_Exercise_. Please copy, exactly as they appear below, the lines from the one containing "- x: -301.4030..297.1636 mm" through the one containing "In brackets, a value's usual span".

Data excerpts
************
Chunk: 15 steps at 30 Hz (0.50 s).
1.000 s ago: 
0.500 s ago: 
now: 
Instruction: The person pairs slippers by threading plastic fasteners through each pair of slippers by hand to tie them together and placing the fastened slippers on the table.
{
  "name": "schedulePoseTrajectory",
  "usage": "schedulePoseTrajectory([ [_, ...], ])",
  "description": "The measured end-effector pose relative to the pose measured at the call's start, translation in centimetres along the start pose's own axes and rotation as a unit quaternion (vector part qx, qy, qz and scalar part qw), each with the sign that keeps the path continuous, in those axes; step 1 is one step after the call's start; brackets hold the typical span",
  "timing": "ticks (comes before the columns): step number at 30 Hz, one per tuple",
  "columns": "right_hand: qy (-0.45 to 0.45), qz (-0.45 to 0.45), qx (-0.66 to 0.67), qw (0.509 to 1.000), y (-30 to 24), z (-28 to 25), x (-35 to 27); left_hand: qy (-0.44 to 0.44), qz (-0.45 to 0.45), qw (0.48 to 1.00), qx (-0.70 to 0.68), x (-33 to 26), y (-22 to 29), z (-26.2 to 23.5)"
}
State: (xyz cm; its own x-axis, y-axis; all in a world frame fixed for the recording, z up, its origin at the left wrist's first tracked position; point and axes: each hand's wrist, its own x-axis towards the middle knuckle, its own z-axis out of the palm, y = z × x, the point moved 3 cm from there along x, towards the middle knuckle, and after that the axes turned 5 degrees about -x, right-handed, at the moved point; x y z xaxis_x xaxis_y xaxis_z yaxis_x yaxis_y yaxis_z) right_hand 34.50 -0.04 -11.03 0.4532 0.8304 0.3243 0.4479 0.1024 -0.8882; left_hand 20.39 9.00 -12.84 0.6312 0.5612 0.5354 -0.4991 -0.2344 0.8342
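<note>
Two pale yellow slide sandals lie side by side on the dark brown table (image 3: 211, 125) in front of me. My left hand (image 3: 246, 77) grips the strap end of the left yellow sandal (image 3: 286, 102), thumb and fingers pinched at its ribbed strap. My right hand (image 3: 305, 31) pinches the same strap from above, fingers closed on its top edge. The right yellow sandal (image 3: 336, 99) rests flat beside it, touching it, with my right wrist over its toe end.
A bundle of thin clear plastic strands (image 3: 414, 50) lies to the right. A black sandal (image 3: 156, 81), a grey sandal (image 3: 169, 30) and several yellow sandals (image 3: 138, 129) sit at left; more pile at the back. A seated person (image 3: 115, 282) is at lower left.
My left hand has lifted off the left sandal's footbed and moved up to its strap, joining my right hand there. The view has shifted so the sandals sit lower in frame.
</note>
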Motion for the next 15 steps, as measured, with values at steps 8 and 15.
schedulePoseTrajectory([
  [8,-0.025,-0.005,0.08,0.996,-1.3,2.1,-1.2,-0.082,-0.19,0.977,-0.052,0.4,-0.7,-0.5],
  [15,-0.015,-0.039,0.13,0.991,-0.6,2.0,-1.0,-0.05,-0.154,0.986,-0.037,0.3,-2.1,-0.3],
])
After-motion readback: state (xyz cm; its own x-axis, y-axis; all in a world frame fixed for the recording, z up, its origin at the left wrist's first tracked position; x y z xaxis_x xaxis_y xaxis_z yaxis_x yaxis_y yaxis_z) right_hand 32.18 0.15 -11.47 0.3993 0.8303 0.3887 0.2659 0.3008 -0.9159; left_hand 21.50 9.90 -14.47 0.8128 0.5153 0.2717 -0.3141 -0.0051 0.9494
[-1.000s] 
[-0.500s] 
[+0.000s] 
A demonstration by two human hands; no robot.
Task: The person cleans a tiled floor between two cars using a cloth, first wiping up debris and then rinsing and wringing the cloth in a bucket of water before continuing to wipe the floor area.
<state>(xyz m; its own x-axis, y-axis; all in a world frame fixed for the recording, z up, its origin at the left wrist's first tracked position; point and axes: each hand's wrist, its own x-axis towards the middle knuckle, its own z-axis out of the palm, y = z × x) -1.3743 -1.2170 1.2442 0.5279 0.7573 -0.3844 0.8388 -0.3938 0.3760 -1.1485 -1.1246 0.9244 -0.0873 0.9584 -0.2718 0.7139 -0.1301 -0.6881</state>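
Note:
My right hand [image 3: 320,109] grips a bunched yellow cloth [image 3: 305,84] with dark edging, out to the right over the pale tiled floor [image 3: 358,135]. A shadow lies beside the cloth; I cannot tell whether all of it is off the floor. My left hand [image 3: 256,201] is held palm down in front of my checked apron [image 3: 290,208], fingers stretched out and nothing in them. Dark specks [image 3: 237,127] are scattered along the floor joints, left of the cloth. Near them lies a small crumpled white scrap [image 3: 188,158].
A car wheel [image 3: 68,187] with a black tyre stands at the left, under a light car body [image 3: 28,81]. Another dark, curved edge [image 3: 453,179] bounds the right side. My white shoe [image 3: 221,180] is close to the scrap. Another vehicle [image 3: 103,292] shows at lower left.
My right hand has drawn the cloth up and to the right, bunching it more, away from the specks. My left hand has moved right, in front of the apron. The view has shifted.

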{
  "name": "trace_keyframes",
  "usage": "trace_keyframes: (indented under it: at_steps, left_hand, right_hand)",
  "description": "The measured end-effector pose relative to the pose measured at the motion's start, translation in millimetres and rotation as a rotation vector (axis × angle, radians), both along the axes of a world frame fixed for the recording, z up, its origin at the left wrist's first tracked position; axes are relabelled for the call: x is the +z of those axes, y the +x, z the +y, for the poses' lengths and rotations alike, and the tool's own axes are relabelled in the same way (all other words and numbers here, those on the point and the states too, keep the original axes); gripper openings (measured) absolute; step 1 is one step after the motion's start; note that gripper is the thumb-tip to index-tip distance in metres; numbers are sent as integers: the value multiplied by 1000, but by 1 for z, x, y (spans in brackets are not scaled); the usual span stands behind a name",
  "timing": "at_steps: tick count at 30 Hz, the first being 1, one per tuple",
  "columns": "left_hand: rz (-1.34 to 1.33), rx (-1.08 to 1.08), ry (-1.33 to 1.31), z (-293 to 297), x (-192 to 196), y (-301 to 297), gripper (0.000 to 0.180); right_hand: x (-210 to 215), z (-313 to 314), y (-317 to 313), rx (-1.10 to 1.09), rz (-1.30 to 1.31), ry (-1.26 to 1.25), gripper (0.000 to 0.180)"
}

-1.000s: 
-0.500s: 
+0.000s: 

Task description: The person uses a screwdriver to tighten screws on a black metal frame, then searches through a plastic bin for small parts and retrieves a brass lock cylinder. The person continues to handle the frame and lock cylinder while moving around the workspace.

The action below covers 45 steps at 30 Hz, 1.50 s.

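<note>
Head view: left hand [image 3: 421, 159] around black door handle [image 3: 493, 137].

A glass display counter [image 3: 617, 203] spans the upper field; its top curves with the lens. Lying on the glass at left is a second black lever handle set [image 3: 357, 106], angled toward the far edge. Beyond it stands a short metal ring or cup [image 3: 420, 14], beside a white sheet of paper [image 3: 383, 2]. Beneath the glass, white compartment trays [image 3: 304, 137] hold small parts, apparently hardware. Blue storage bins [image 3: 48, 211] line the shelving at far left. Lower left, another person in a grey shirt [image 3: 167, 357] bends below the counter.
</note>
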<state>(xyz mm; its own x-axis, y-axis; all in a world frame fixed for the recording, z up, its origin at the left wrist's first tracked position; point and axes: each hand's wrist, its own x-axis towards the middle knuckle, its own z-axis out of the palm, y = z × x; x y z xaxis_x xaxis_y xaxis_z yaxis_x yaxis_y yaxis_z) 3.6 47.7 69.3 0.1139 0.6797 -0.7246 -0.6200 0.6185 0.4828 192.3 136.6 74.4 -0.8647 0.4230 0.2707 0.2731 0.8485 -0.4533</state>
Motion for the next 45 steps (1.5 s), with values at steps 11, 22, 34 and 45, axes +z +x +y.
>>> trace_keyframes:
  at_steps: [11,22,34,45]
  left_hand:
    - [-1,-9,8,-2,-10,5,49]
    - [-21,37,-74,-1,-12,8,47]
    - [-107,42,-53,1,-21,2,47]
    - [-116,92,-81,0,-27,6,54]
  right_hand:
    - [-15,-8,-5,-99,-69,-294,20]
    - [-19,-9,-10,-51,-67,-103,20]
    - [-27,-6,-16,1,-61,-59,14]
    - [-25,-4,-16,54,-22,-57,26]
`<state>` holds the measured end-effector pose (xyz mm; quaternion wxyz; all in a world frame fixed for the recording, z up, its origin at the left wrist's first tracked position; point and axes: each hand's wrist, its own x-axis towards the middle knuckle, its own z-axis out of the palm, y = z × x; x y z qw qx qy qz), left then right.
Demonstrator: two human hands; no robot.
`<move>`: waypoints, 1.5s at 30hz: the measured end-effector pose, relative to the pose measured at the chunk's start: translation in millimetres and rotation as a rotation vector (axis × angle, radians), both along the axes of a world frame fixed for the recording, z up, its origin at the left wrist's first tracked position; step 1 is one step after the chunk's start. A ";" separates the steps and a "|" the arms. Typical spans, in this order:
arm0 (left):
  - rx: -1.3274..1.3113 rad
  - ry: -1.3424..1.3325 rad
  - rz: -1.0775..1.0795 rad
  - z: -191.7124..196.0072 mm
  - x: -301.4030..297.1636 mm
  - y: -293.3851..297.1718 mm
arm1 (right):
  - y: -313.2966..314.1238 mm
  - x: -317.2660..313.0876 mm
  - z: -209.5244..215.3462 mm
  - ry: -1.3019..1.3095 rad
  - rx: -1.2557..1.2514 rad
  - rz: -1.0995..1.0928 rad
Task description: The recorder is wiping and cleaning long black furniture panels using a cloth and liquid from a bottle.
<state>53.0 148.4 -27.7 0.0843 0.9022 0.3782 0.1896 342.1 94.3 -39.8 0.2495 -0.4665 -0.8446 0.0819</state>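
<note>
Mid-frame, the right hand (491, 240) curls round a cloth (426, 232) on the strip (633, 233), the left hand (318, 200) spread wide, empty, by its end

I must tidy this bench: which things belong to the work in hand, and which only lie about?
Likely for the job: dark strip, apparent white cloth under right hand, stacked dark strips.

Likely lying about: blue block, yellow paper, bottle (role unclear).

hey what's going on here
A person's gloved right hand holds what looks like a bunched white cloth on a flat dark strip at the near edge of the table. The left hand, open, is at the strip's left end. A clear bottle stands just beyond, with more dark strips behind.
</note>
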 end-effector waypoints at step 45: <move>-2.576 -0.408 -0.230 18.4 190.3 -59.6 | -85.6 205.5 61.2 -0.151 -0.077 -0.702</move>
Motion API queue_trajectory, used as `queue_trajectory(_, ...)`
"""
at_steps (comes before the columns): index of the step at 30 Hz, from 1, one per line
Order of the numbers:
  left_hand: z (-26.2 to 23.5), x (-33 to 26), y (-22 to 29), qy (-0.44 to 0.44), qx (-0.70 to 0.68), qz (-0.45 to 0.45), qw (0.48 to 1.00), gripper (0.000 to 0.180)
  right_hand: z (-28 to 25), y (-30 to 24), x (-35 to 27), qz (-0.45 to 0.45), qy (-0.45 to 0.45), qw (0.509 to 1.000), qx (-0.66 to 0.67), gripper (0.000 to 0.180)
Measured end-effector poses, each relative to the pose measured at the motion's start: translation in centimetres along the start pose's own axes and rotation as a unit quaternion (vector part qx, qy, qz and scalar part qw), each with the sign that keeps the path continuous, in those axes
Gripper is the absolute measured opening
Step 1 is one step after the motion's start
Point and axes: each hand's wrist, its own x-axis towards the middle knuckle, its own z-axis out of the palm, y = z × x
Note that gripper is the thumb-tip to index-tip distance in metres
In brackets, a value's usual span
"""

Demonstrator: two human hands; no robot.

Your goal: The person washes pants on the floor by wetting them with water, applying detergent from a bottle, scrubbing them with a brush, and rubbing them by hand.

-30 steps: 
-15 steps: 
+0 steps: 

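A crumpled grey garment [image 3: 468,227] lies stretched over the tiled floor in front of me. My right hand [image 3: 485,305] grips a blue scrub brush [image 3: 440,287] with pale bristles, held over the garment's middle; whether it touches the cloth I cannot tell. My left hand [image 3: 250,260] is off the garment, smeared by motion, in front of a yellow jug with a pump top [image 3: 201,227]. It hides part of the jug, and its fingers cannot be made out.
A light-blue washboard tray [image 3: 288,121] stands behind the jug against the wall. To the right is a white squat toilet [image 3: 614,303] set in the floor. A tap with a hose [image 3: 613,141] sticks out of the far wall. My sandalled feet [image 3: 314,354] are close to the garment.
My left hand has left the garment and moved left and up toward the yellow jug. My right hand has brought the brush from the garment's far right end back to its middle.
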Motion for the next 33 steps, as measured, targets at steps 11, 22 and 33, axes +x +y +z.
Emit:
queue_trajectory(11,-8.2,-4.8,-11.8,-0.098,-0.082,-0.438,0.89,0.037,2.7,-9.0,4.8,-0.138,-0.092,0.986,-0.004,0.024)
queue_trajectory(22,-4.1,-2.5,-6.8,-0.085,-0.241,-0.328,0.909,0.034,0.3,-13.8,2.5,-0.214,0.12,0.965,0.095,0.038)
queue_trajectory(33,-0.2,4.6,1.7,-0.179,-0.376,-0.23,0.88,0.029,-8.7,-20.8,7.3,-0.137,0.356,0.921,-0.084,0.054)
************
_Solution for this problem_.
  - x: -301.4030..297.1636 mm
  - y: -293.3851..297.1718 mm
arm1 (right):
  - y: -313.2966..314.1238 mm
  - x: -317.2660..313.0876 mm
  - z: -209.5244..215.3462 mm
  - ry: -1.3019..1.3095 rad
  - rx: -1.2557..1.2514 rad
  - rz: -1.0995..1.0928 rad
Task description: The recorder is wiping and cleaning long black furniture panels using a cloth and liquid from a bottle.
<state>53.0 148.4 -27.7 0.0843 0.9022 0.3782 0.1896 342.1 94.3 -39.8 0.2495 -0.4665 -0.8446 0.0819</state>
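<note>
Mid-frame, the right hand (491, 240) curls round a cloth (426, 232) on the strip (633, 233), the left hand (318, 200) spread wide, empty, by its end

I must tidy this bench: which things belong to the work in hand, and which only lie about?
Likely for the job: dark strip, apparent white cloth under right hand, stacked dark strips.

Likely lying about: blue block, yellow paper, bottle (role unclear).

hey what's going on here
A person's gloved right hand holds what looks like a bunched white cloth on a flat dark strip at the near edge of the table. The left hand, open, is at the strip's left end. A clear bottle stands just beyond, with more dark strips behind.
</note>
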 end-effector waypoints at step 45: <move>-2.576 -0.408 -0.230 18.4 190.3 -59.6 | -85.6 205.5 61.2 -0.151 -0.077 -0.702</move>
Motion API queue_trajectory, used as `queue_trajectory(_, ...)`
"""
at_steps (comes before the columns): index of the step at 30 Hz, from 1, one per line
Order of the numbers:
  left_hand: z (-26.2 to 23.5), x (-33 to 26), y (-22 to 29), qy (-0.44 to 0.44), qx (-0.70 to 0.68), qz (-0.45 to 0.45), qw (0.48 to 1.00), gripper (0.000 to 0.180)
  right_hand: z (-28 to 25), y (-30 to 24), x (-35 to 27), qz (-0.45 to 0.45), qy (-0.45 to 0.45), qw (0.509 to 1.000), qx (-0.66 to 0.67), gripper (0.000 to 0.180)
Measured end-effector poses, each relative to the pose measured at the motion's start: translation in centimetres along the start pose's own axes and rotation as a unit quaternion (vector part qx, qy, qz and scalar part qw), each with the sign that keeps the path continuous, in those axes
Gripper is the absolute measured opening
Step 1 is one step after the motion's start
Point and axes: each hand's wrist, its own x-axis towards the middle knuckle, its own z-axis out of the palm, y = z × x
Note that gripper is the thumb-tip to index-tip distance in metres
In brackets, a value's usual span

There is no more to the output, and the exercise is done.